SOLO QUEDARON CENIZAS…

El olor a ceniza se siente con todo su peso en la calle de Los Almendros del corregimiento Santa Isabel de Curumaní por donde pasó el comando paramilitar que asesinó a once personas en la madrugada de ayer.

eltiempo.com
9 de enero de 1999
Por PAUL BOLAÑO SAURITH Enviado especial de EL TIEMPO
http://www.eltiempo.com/archivo/documento/MAM-871729

Sara Benjumea de Dita, de 80 años, una de las víctimas, murió incinerada dentro de su casa de barro y techo de palma, ante la mirada impotente de su hija y de su nieto, que alcanzaron a buscar refugio y se escondieron en medio de la maleza. La casa ardió mientras ellos ahogaban entre sus dientes los gritos de dolor.

Las cadenetas que atravesaban las calles polvorientas con papeles plásticos de colores que adornaron la Navidad ayer estaban tendidas en el suelo. La alegría del fin de año pasó y ahora el dolor, la zozobra y la incertidumbre han impuesto su reino entre los 500 habitantes de este corregimiento de Curumaní, en el centro del Cesar.

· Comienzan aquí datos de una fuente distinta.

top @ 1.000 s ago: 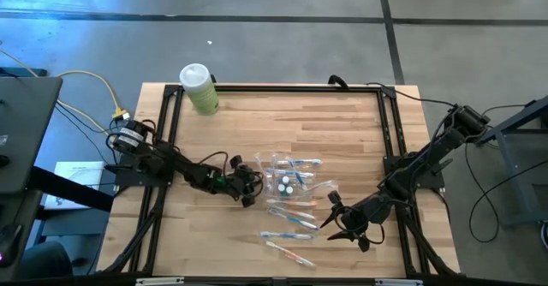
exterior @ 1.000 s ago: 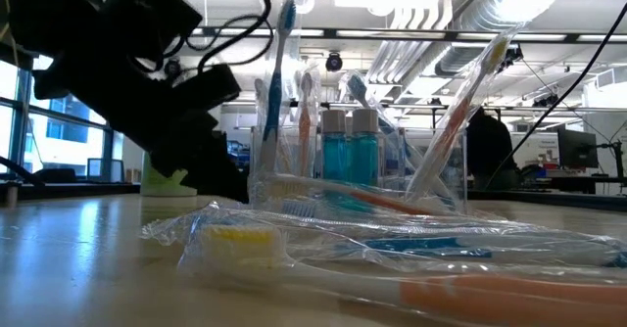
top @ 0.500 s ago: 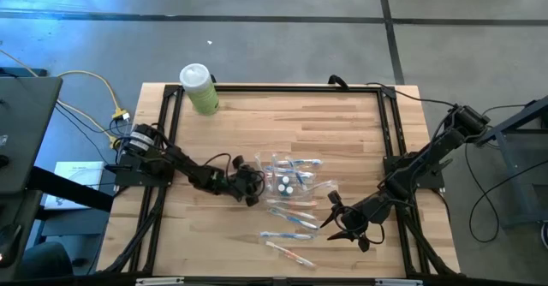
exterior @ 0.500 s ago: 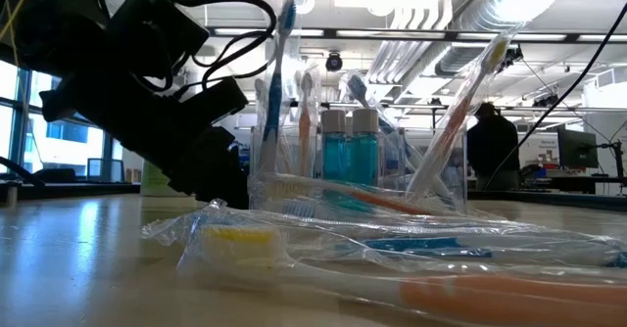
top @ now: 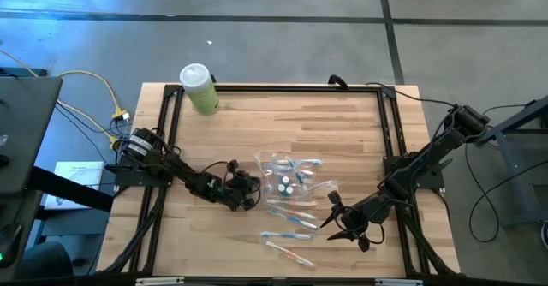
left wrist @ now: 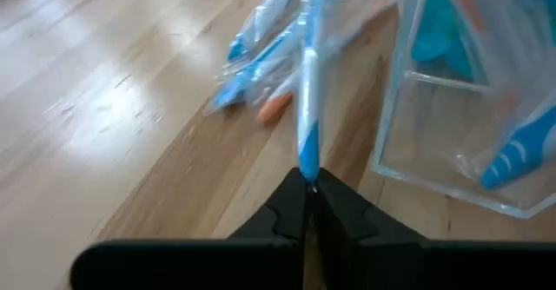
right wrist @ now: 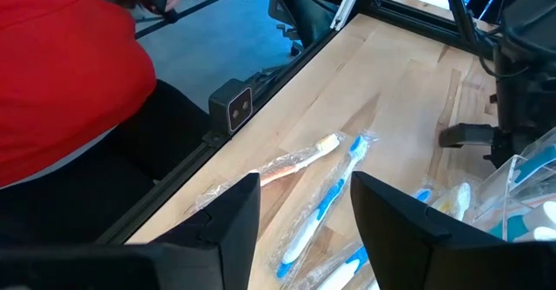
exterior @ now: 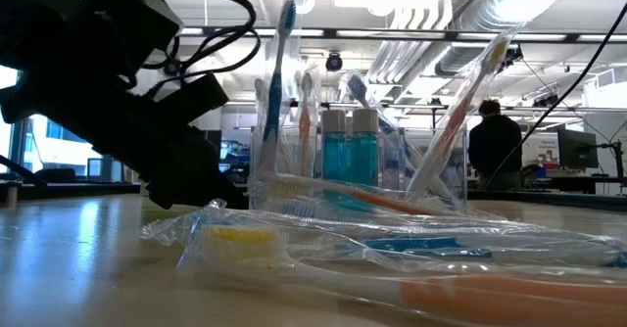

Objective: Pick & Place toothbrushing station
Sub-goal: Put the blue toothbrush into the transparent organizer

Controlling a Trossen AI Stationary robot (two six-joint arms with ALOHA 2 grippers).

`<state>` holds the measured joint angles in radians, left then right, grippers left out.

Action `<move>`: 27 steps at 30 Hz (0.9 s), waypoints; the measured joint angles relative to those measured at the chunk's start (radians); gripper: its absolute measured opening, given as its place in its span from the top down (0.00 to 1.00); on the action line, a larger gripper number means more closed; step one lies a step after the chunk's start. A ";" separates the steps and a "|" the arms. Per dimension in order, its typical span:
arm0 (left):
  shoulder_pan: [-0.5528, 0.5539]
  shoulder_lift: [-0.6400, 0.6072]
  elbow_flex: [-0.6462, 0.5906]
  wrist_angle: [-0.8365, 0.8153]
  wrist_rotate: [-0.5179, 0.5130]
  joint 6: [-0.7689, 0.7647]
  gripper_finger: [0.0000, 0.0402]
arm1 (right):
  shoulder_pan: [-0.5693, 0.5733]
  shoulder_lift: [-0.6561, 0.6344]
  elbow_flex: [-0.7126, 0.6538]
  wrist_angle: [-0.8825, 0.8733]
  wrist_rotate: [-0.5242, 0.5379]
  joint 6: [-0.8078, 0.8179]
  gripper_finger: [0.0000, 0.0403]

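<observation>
Left wrist view: left claw (left wrist: 309,186) clenched on a blue toothbrush (left wrist: 307,108) just beside the clear holder (left wrist: 460,151) mid-worktop. Holder already carries brushes and tubes; several wrapped toothbrushes (top: 289,223) lie loose nearby. Right claw (top: 340,217) released, waiting. Roughly midway.

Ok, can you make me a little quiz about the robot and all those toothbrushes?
1. True or false: the green bottle stands in the middle of the table.
2. Which gripper has its jaws shut? A) left gripper B) right gripper C) both
3. Fill in: the shut jaws pinch the end of a ___ toothbrush.
Key: 1 false, it stands at a corner. 2 A. 3 blue.
</observation>
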<state>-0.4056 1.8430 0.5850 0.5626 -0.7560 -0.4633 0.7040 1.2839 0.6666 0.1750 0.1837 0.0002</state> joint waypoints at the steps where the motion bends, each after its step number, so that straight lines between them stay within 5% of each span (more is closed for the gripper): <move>1: -0.008 0.000 0.000 -0.004 -0.024 -0.020 0.99 | 0.000 0.000 0.000 0.000 0.000 0.000 0.57; 18: -0.213 -0.243 0.000 -0.101 -0.374 -0.087 0.99 | 0.000 0.000 0.000 -0.001 0.000 0.000 0.57; 27: -0.340 -0.374 0.000 -0.085 -0.653 0.086 0.99 | 0.000 0.000 0.000 -0.001 0.000 0.000 0.57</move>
<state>-0.7459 1.4689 0.5850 0.4779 -1.4090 -0.3776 0.7040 1.2839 0.6666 0.1740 0.1837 0.0006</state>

Eduardo Palomino no vaciló en abrir la ventana cuando escuchó el paso de un camión y se asombró al ver los hombres armados que peteaban las puertas de las casas vecinas y las tumbaban a porrazos. Lo primero que hizo fue sacar a su mamá, Sara Esther Dita, y se escondió con ella en un patio vecino.

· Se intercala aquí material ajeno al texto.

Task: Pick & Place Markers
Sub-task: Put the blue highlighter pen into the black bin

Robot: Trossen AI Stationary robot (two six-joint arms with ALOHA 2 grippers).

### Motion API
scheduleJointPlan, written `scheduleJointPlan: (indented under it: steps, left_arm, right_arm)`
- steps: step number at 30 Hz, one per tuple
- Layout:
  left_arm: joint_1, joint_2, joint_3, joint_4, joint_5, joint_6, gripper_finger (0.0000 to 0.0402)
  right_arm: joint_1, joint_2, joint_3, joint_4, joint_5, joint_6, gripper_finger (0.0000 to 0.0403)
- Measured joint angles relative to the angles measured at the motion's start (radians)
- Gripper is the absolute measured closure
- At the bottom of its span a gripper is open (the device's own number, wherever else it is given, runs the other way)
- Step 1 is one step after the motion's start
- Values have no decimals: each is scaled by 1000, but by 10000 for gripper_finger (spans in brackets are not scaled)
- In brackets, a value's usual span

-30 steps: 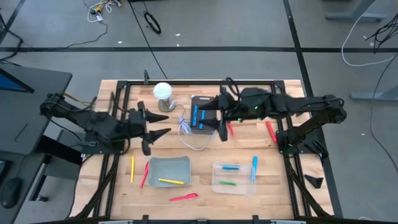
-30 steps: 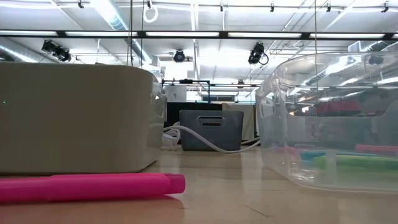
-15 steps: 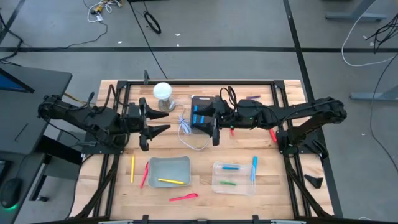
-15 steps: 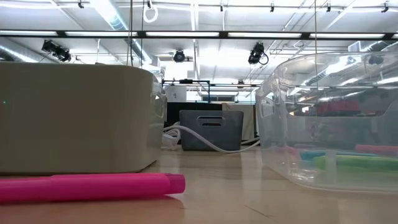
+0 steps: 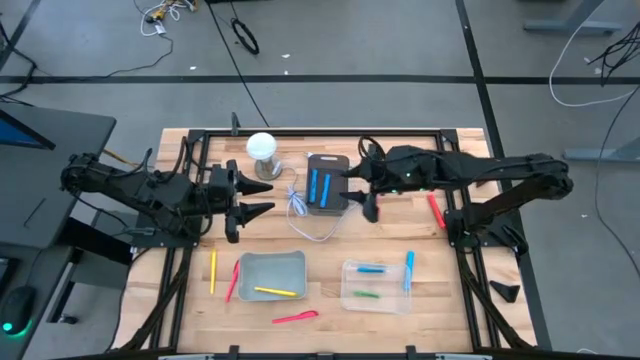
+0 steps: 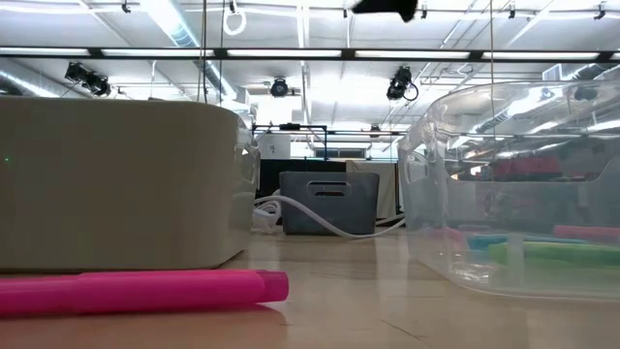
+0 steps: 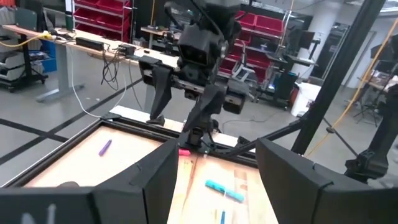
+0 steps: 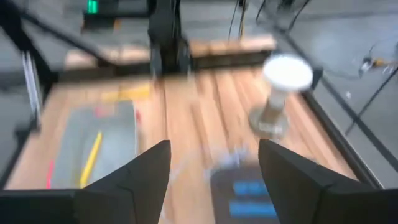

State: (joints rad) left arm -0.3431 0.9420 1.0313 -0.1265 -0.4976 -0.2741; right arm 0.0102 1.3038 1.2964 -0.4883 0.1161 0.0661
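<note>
My right claw (image 5: 364, 203) is hovering, fingers spread and holding nothing, beside the dark grey tray (image 5: 327, 203) carrying two blue markers (image 5: 319, 186); a red marker (image 5: 371, 208) seems to be lying just under it, though the arm partly hides it. My left claw (image 5: 252, 197), also spread, is waiting near the white dome lamp (image 5: 262, 148), while other markers are lying in the grey bin (image 5: 271, 266) and the clear plastic tub (image 5: 376, 301).

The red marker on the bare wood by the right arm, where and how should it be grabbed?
Grip the red marker at mid-length, coming straight down, fingers closing across its thin width. It lies flat and slanted on the table with bare wood on both sides, so either long side is likely free.
</note>
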Motion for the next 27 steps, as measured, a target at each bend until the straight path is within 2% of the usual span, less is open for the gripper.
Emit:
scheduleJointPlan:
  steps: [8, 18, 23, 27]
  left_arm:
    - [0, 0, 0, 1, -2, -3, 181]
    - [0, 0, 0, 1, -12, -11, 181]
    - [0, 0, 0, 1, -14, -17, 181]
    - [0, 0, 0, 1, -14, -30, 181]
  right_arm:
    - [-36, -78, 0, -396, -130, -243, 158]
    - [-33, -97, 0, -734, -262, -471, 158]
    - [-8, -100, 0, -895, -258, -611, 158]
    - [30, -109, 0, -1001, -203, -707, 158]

Enseguida me acordé de que adentro se quedó mi abuela, pero la casa ya estaba rodeada y le metieron candela. Me abrasé fuertemente con mi mamá a contener el llanto. Mi abuela, una mujer de 80 años y ciega, murió incinerada. Sus restos no los encontramos en la cama. Tal vez trató de buscar refugio ante el ardor de las llamas , dice Palomino entre sollozos.

Heidis Mayerlis Castillo, una niña de 13 años, mece en una hamaca a su hermanito menor de 15 meses, Eider, que desde la 1:15 de la madrugada de ayer, cuando llegaron los 30 hombres que tumbaron la puerta de su casa, no ha podido dormir. A esa hora el niño rompió en llanto cuando le arrebataron a su papá, con quien dormía en la cama junto a su mamá.

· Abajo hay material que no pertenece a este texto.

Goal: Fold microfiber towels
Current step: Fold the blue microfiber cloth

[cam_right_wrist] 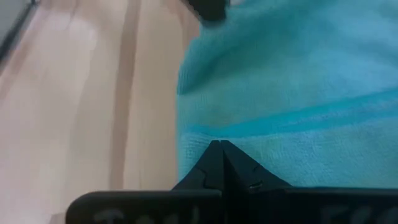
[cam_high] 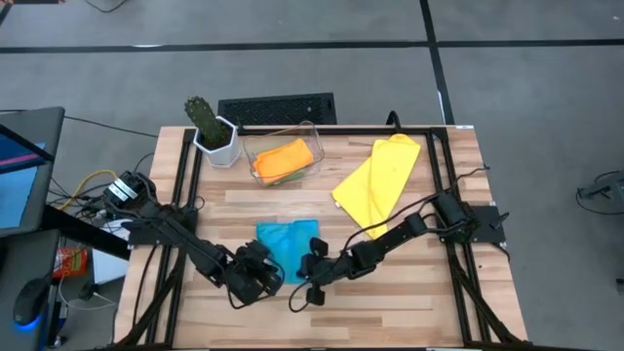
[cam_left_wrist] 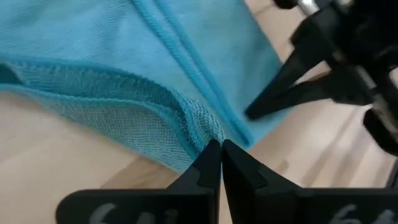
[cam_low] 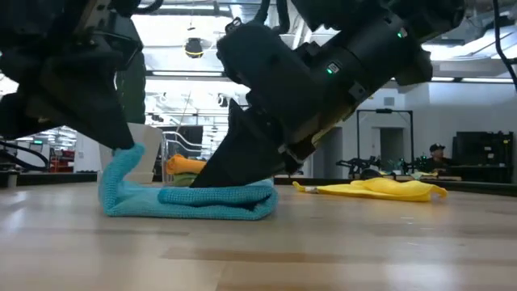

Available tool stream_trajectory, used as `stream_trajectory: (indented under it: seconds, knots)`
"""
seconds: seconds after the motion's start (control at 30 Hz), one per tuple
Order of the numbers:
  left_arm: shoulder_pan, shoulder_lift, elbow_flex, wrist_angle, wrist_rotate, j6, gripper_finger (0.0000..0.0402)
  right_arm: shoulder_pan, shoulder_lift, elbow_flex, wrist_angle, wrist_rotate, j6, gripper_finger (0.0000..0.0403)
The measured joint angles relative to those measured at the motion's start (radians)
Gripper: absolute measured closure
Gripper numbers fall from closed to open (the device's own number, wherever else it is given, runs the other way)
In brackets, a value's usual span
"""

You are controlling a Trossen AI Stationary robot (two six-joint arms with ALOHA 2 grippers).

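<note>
Light blue towel (cam_high: 286, 244): laid folded on the wooden table (cam_high: 409, 292), near the front edge, between the two grippers; in the low view one corner is lifted off the table.
Left gripper (cam_left_wrist: 219, 149): jaws are pressed together on the towel's hemmed corner, which is held raised.
Right gripper (cam_right_wrist: 219, 147): jaws are closed together, tips pinched on the towel's opposite edge, low at the table.
Yellow towel (cam_high: 378, 177): spread loosely toward the table's back right, well apart from the blue one.
Orange towel (cam_high: 284, 158): folded inside the clear bin (cam_high: 310, 136) at the back centre.
Green towel: an edge may be seen under the orange one in the bin; it cannot be told for certain.
Cactus pot (cam_high: 216, 141): stood just beside the bin.
</note>
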Motion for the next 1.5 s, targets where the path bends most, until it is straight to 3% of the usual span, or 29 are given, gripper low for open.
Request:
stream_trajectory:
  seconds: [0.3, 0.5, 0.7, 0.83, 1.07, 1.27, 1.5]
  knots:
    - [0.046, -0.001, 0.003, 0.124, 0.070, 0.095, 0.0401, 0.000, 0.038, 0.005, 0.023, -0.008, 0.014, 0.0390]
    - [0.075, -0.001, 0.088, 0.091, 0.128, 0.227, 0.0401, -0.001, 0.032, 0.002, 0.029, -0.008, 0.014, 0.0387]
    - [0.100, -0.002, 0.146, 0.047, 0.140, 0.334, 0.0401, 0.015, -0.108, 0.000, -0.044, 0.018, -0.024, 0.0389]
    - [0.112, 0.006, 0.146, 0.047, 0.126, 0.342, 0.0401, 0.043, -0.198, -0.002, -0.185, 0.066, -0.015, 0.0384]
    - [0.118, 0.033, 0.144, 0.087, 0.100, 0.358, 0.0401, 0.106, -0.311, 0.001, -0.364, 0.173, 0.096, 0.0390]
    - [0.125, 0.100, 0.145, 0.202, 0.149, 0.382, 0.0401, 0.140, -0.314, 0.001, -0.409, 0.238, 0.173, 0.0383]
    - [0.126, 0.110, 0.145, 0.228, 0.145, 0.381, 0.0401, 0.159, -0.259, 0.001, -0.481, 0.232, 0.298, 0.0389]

Mi papá solo alcanzó a ponerse el jean que se estrenó el 31 de diciembre y yo comencé a gritar cuando le pusieron un fusil en la cabeza y se lo llevaron. A mi mamá y a mis cuatro hermanos no nos dejaron salir , relata Heidis.

En la esquina del frente, Liliana Ríos Chávez no deja de llorar con su niña de brazos. La Virgen de Chiquinquirá, patrona de la región, escuchó sus ruegos cuando su marido fue sacado de la casa por una mujer armada. Sus súplicas fueron escuchadas porque su marido regresó hacia las dos de madrugada, cuando ya habían sido asesinadas siete de las once víctimas en la calle central de Santa Isabel.

A pocos pasos de la casa de Liliana Ríos solo quedaron, sobre las cenizas, las bases de los catres donde dormían varios de sus parientes. Esos catres estaban dentro de tres casas que fueron reducidas a cenizas por los hombres armados, que encendieron en cólera cuando no encontraron a sus moradores.

A los habitantes del corregimiento, ubicado al pie de la serranía del Perijá, en donde viven de los cultivos de yuca, plátano y maíz, los paras les dieron 24 horas para que abandonen el pueblo porque: La próxima vez hasta los perros van a tomar sangre . Esa fue la advertencia que les hicieron y por eso están intranquilos.

Mientras los representantes de la Fuerza Pública patrullan las calles, varias familias permanecen en los andenes del pueblo esperando un carro para cotizar los viajes de la mudanza porque ayer Santa Isabel estaba a punto de convertirse en otro pueblo fantasma por la violencia del país…

Identidad de las víctimas

Vereda Santa Isabel de Curumaní (Cesar): Alexánder Rojas Machado, Armando Rizo, Melquiades Robles, Francisco Machado, Sara Benjumea de Ariza, Hermes Barbosa, Alvaro Vega, Francisco Machado, Giovani Castro, Luis Alfredo Guevara, Julio Tafur y un N.N.